* **Task item**
None of the images should appear in your copy. Transcribe the data in full.

* **The data**
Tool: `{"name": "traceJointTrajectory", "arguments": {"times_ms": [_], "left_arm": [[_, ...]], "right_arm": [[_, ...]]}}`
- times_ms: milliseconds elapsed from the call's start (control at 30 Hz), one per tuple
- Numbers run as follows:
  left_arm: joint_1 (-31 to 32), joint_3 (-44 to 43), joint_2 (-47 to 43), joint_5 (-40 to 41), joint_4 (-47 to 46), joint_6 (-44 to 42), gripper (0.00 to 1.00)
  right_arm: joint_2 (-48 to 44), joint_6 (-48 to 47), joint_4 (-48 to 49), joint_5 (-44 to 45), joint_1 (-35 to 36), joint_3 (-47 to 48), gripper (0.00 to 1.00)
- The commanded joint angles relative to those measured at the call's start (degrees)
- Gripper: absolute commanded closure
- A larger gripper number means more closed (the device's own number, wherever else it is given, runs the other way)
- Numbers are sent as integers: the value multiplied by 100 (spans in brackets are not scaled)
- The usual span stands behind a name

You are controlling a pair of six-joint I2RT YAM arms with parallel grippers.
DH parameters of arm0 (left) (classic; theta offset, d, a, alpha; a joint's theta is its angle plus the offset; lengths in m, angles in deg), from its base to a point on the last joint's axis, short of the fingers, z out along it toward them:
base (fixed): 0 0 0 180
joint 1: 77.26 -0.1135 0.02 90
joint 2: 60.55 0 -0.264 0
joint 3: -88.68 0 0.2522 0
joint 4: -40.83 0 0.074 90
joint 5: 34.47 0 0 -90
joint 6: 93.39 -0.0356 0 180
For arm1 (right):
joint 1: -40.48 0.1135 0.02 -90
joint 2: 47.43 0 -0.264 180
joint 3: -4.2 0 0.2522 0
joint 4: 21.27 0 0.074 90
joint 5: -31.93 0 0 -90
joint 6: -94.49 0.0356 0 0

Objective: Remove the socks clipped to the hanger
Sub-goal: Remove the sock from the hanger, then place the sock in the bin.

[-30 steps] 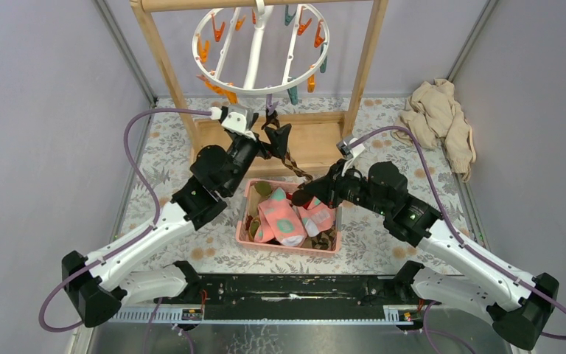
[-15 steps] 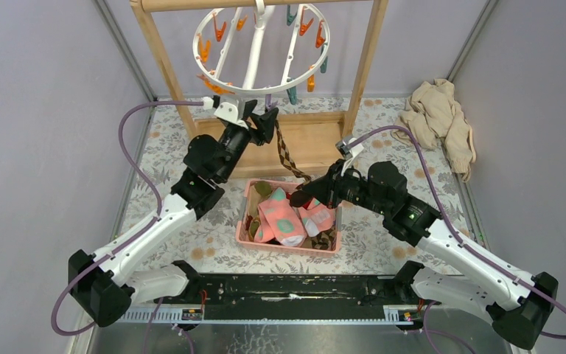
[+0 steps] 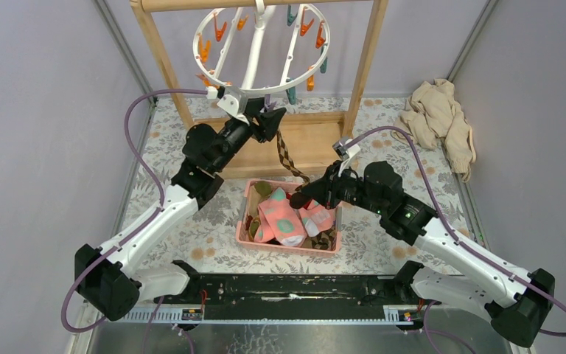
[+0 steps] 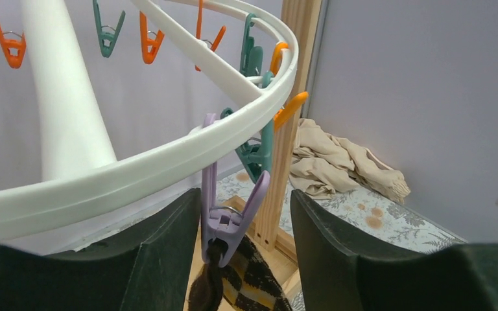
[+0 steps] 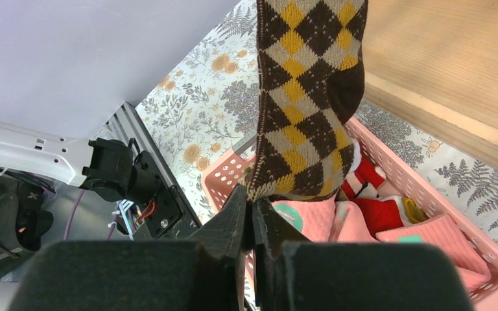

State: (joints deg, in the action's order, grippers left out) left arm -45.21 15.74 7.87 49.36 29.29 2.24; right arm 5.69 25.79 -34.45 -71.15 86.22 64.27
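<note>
One argyle sock hangs from a purple clip on the hanger, my left gripper with fingers spread around that clip, my right gripper pinching the sock's lower end above the basket.

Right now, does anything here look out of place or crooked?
Yes. The argyle sock is not hanging straight: it stretches slantwise from the purple clip down to the shut jaws of the right arm over the pink basket. A crumpled beige cloth heap also lies in the far right corner.
</note>
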Motion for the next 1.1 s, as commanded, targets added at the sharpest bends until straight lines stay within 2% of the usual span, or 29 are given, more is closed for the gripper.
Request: {"name": "traceJointTrajectory", "arguments": {"times_ms": [0, 300, 433, 500, 700, 867, 933, 1000, 1033, 1067], "left_arm": [[-92, -233, -15, -278, -553, 108, 42], [-116, -187, 42, -231, -853, 307, 47], [-121, -185, 136, -193, -897, 348, 57], [-120, -233, 187, -192, -839, 375, 70], [-129, -330, 204, -137, -621, 344, 76], [-130, -334, 128, -72, -376, 328, 77], [-130, -365, 73, -70, -190, 378, 70], [-131, -416, -4, -128, 129, 427, 56], [-129, -423, -53, -122, 290, 453, 46], [-129, -421, -126, -126, 435, 511, 42]], "right_arm": [[9, 32, 288, -85, -17, -2, 100], [23, 44, 340, -122, -16, -92, 100], [5, 41, 338, -123, -12, -128, 100], [-8, 42, 329, -124, -15, -138, 100], [-39, 41, 311, -108, -15, -188, 100], [-57, 42, 250, -117, -12, -190, 100], [-50, 34, 169, -163, -12, -140, 100], [-63, 12, 25, -203, -12, -58, 100], [-65, -6, -9, -240, -14, -7, 100], [-65, -47, -278, -285, -12, 79, 100]]}}
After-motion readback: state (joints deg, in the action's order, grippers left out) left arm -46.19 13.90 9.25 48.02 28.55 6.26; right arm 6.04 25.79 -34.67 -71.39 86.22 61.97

* **Result**
Tool: `{"name": "traceJointTrajectory", "arguments": {"times_ms": [_], "left_arm": [[_, ...]], "right_arm": [[_, ...]]}}`
- times_ms: milliseconds elapsed from the call's start (control at 30 Hz), one per tuple
- Numbers run as follows:
  left_arm: joint_1 (-31 to 32), joint_3 (-44 to 43), joint_2 (-47 to 43), joint_5 (-40 to 41), joint_4 (-47 to 46), joint_6 (-44 to 42), gripper (0.00 to 1.00)
  right_arm: joint_2 (-48 to 44), joint_6 (-48 to 47), joint_4 (-48 to 49), joint_5 (-44 to 45), joint_1 (-35 to 36), joint_3 (-47 to 48), gripper (0.00 to 1.00)
- The commanded joint angles relative to those measured at the call's start (degrees)
- Gripper: absolute commanded closure
- A larger gripper number means more closed (the device's own number, wherever else it is given, runs the other way)
- Numbers are sent as integers: the value multiplied by 100 (spans in brackets are not scaled)
- The usual span stands behind a name

You are controlling a pair of six-joint I2RT YAM arms with parallel grippers.
DH parameters of arm0 (left) (classic; theta offset, d, a, alpha; a joint's theta is its angle plus the offset; lengths in m, angles in deg), from its base to a point on the last joint's axis, short of the fingers, z out along it toward them:
base (fixed): 0 0 0 180
joint 1: 77.26 -0.1135 0.02 90
joint 2: 60.55 0 -0.264 0
joint 3: -88.68 0 0.2522 0
joint 4: -40.83 0 0.074 90
joint 5: 34.47 0 0 -90
joint 6: 93.39 -0.0356 0 180
For arm1 (right):
joint 1: -40.48 0.1135 0.02 -90
joint 2: 47.43 0 -0.264 180
joint 3: -4.2 0 0.2522 0
joint 4: 21.27 0 0.074 90
joint 5: -31.93 0 0 -90
joint 6: -94.49 0.0356 0 0

Objective: Remove the socks clipped to the hanger
Sub-goal: Remove the sock from the hanger, then place the sock in the bin.

[-30 steps] 
[-15 steps] 
[+0 steps] 
[+0 steps] 
[+0 steps] 

State: (joints deg, in the action's order, grippers left out) left arm -45.21 15.74 7.87 49.36 29.29 2.24; right arm 5.69 25.79 -34.45 -71.15 86.22 64.27
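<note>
One argyle sock hangs from a purple clip on the hanger, my left gripper with fingers spread around that clip, my right gripper pinching the sock's lower end above the basket.

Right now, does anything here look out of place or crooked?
Yes. The argyle sock is not hanging straight: it stretches slantwise from the purple clip down to the shut jaws of the right arm over the pink basket. A crumpled beige cloth heap also lies in the far right corner.
</note>
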Motion for the next 1.1 s, as commanded, targets added at the sharpest bends until straight lines stay within 2% of the usual span, or 29 are given, more is closed for the gripper.
Request: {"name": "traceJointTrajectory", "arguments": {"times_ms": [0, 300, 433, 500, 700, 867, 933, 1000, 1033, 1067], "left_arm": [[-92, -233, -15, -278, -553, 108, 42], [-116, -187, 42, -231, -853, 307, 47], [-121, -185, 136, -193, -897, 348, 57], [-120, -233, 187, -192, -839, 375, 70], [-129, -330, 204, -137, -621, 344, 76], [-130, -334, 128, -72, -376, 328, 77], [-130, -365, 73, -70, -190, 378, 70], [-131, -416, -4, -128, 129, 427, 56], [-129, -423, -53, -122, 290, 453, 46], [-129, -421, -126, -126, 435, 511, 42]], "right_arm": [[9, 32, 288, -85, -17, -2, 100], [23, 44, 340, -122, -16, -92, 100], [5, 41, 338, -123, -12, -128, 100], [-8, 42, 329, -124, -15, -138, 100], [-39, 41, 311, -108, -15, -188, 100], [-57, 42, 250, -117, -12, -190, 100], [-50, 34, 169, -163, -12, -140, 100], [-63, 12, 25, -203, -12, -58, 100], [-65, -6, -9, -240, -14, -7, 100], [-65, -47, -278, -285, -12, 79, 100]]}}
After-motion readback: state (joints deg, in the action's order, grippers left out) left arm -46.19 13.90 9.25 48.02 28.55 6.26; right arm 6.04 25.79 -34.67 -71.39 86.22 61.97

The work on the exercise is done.